The market crashes undermined ... confidence. The rich stopped spending on luxury items, and slowed investments. The middle-class and poor stopped buying things with installment credit for fear of loosing their jobs, and not being able to pay the interest. As a result industrial production fell by more than 9% between the market crashes in October and December 1929. As a result jobs were lost, and soon people starting defaulting on their interest payment. Radios and cars bought with installment credit had to be returned. All of the sudden warehouses were piling up with inventory. The thriving industries that had been connected with the automobile and radio industries started falling apart.


In summary, consumer credit underwent explosive growth in the 1920s. This growth meant that consumers were proverbially "loaded to the gills" with debt. Remember that some 80% of American families in the 1920s had no savings to fall back on if the (usually sole) breadwinner lost his job.

To make matters worse, installment credit loans had a hair trigger: if the consumer missed even one payment, the car, radio, furniture, or other durable good purchased could be immediately repossessed, the consequence of which was to prove devastating to the economy in 1929.

V. The Stock Market Margin credit bubble

I am sure you are very well familiar with this bubble, but let cite you one fact you may not already know:

Between the end of 1927 and October 1929, loans to brokers rose 92 percent. At the start of October, loans equaled nearly a fifth of the value of all stocks....

VI. When the credit bubble burst, consumers hit the wall

Initially, the 1929 depression was no worse than the business depressions of 1923 or 1927. For example, the 1929 Fed report on economic conditions noted:

[T]his reduction in employment, severe though it was (and it involved the discharge of over 700,00 workers between the time of the seasonal peak in September and December) did not approach in magnitude the decline in the years 1923 and 1924.

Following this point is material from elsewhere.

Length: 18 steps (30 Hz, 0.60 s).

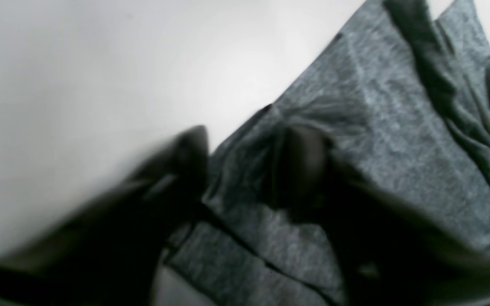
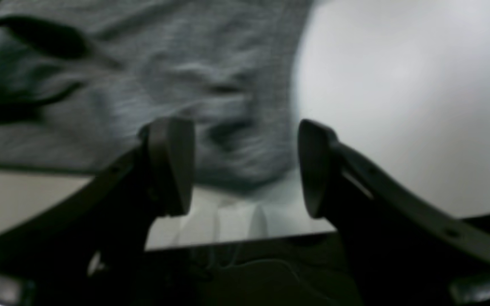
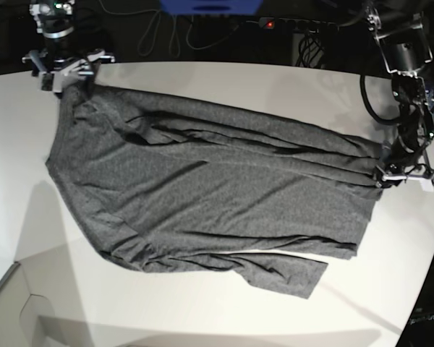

But that was no matter. The over-reliance on consumer credit now wreaked havoc with the economy:

What made matters worse was a big drop in U.S. consumer spending—far more than can be explained by the stock market crash. The drop may have been a backlash to the rise of installment lending (for cars, furniture, and appliances) in the twenties. The prevailing practice allowed lenders to repossess an item if the borrower missed just one payment. People may have stopped making new purchases to reduce the risk of losing things they already had bought on credit.


The 1920s Credit Bubble
 
Hoover was no liberal. He did absolutely nothing after the crash other than to allow things to take their course. Had he pushed for strong government intervention, things would never have gotten as bad as they did. By the time FDR was elected, Hoover had allowed the US economy to be buried. From your point of view, we have never had a conservative president, because from my pov, Ronald Reagan was only a mild conservative. BTW, I'm not the one who thinks you can teach 25 kids and run a school for $50,000 per year. If you want to know who the idiot is here, take a look at some of your idiotic posts.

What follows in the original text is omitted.